Il n'y a pas à dire, Franck Ferric est très fort. L'ambiance dégagée par son roman est prenante: on est bien plongé dans le sable, le vent, la crasse et la violence. Et dans cette ambiance naviguent des personnages parfaitement bien campés. Mieux: si l'on peut, au début, songer à quelque chose de peu original – une copie de Mad Max –, le final, lui, est surprenant et montre la richesse de l'imagination de l'auteur. Bref, La Loi du désert n'est pas encore un grand roman, mais il est prometteur. Il va bien falloir que je me procure les autres oeuvres de cet auteur.

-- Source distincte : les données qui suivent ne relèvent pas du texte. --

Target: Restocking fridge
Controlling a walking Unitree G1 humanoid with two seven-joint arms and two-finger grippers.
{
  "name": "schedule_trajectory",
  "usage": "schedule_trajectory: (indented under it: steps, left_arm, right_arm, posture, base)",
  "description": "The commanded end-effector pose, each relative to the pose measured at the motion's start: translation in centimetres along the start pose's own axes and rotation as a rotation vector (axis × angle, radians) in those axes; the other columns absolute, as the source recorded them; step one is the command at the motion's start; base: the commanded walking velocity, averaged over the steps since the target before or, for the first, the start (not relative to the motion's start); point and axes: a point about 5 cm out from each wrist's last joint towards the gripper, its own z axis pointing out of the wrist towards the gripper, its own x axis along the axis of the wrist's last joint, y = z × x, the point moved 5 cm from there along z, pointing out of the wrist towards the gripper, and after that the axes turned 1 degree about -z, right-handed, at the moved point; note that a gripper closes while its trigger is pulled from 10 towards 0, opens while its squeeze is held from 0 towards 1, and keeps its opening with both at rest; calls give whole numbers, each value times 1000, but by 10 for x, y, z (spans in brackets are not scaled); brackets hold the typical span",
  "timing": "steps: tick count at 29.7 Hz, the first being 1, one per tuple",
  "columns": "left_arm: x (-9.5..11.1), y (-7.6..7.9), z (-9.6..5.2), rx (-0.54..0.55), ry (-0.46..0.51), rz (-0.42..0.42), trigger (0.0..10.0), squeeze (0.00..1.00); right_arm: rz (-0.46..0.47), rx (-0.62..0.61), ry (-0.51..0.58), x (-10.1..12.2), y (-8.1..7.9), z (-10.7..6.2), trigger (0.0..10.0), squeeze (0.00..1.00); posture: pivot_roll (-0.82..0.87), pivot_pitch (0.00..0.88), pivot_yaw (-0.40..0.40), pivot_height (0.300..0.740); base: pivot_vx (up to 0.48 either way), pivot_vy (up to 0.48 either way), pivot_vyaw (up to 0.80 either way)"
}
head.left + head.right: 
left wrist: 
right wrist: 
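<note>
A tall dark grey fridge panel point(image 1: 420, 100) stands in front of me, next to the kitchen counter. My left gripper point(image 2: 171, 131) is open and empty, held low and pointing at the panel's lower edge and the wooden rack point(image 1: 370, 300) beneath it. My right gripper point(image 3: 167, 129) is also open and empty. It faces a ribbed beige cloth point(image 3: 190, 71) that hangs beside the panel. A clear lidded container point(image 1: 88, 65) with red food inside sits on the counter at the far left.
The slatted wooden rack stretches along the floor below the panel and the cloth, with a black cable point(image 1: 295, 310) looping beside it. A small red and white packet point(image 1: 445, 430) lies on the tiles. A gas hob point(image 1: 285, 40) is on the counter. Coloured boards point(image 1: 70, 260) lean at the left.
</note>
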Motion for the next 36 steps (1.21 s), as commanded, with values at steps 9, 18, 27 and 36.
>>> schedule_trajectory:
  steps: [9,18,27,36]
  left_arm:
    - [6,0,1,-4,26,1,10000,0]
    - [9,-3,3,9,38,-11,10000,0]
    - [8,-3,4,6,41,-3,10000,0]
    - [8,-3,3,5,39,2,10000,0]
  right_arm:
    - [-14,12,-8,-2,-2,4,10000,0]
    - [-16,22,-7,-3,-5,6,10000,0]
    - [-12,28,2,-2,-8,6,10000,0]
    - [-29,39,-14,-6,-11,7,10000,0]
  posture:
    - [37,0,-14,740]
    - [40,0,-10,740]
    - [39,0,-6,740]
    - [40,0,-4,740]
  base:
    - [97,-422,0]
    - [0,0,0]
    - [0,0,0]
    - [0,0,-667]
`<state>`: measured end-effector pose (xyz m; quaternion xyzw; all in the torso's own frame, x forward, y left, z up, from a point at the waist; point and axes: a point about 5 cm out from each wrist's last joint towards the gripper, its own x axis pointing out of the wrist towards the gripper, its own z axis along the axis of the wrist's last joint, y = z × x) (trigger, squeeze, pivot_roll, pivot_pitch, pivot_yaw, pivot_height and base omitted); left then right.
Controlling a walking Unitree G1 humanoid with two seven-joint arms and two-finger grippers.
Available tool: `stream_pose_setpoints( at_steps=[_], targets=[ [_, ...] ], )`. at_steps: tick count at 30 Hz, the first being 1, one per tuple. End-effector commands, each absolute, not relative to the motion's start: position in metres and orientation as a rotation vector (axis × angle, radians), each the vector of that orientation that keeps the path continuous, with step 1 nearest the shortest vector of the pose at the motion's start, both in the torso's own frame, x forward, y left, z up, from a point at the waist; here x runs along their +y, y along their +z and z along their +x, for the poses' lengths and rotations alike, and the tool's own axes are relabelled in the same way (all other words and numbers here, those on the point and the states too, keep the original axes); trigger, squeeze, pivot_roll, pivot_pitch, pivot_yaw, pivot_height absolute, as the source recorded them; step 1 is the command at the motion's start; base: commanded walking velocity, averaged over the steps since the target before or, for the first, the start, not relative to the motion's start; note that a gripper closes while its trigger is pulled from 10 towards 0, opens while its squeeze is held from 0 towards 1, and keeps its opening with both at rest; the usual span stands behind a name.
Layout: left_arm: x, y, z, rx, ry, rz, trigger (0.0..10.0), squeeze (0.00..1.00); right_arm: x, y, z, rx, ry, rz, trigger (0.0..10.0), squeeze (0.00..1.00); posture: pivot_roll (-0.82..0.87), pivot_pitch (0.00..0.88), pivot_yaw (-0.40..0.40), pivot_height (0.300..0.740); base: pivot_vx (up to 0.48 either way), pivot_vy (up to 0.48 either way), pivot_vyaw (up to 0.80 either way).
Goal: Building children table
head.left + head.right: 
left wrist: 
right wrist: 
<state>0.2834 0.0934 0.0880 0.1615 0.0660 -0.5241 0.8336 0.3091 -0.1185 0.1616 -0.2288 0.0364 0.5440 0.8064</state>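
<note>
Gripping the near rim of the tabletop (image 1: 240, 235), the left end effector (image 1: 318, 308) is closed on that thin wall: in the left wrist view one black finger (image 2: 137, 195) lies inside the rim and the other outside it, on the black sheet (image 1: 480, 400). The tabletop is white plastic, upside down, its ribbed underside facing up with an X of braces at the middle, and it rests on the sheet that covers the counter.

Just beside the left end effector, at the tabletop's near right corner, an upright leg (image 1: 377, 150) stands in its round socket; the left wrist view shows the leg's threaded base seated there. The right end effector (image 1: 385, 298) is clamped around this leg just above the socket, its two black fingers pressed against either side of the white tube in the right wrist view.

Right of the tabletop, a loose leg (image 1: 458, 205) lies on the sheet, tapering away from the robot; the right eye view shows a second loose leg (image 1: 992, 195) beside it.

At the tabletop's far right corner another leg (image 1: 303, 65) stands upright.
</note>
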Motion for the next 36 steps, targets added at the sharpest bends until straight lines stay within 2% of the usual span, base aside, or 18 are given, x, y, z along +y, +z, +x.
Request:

Jean-Marc Ligny - La Saga d'Oap Tao

Oap2.jpgIl fut un temps, dans ses dernières années, où le Fleuve Noir, pour sa collection Anticipation, avait pris la sale manie de tronçonner des romans trop gros en plusieurs tomes. Mauvaise idée, car il suffisait d'en manquer un pour que tout soit fichu. 

Ça fait des années que je possède deux des trois tomes de La Saga d'Oap Tao, de Jean-Marc Ligny, volumes restés dans ma bibliothèque sans être lus, faute d'avoir le troisième. Et puis ActuSF a eu la bonne idée de rééditer le tout en un seul bloc. 

Oap.jpgAlors voilà, plus d'excuse. 

Tout commence d'une façon très "Star Wars": Oap Tao est un bourlingueur à l'ancienne, façon Han Solo. Deux étudiants le rencontre dans un bistrot de l'espace, qui, à son heure de gloire, fut sans doute un peu que le bar de Tatooine (c'est d'ailleurs le nom donné à un monde par l'auteur, en guise d'hommage). 
Mais il y a une grosse différence. Certes Oap Tao est assez peu recommandable, il trafique de tout et n'importe quoi. Mais il ne tire pas le premier. Il a même horreur de se servir de ses armes. 

Il est un tout jeune paumé quand il recueille, presque par inadvertance, un droïde endommagé, impliqué dans le traffic d'une mystérieuse drogue: la fleur. Nulle ne sait exactement d'où vient la fleur, en dehors de ce droïde à la mémoire effacée, et son ancien complice maintenant mort. Aussi un chef mafieux confie à Oap Tao le soin de trouver le monde d'origine de la fleur. Mais Oap Tao n'est pas du genre à abandonner son indépendance au profit de qui que ce soit.

Du space op, et du bon. Pas de métaphysique, pas de hard science, mais des bourlingueurs, de débrouillards, des paumés, des types sympathiques ou non, des personnages hauts en couleur, et des rebondissements, des tas de rebondissements. Tout cela au final pour une lecture estivale parfaite.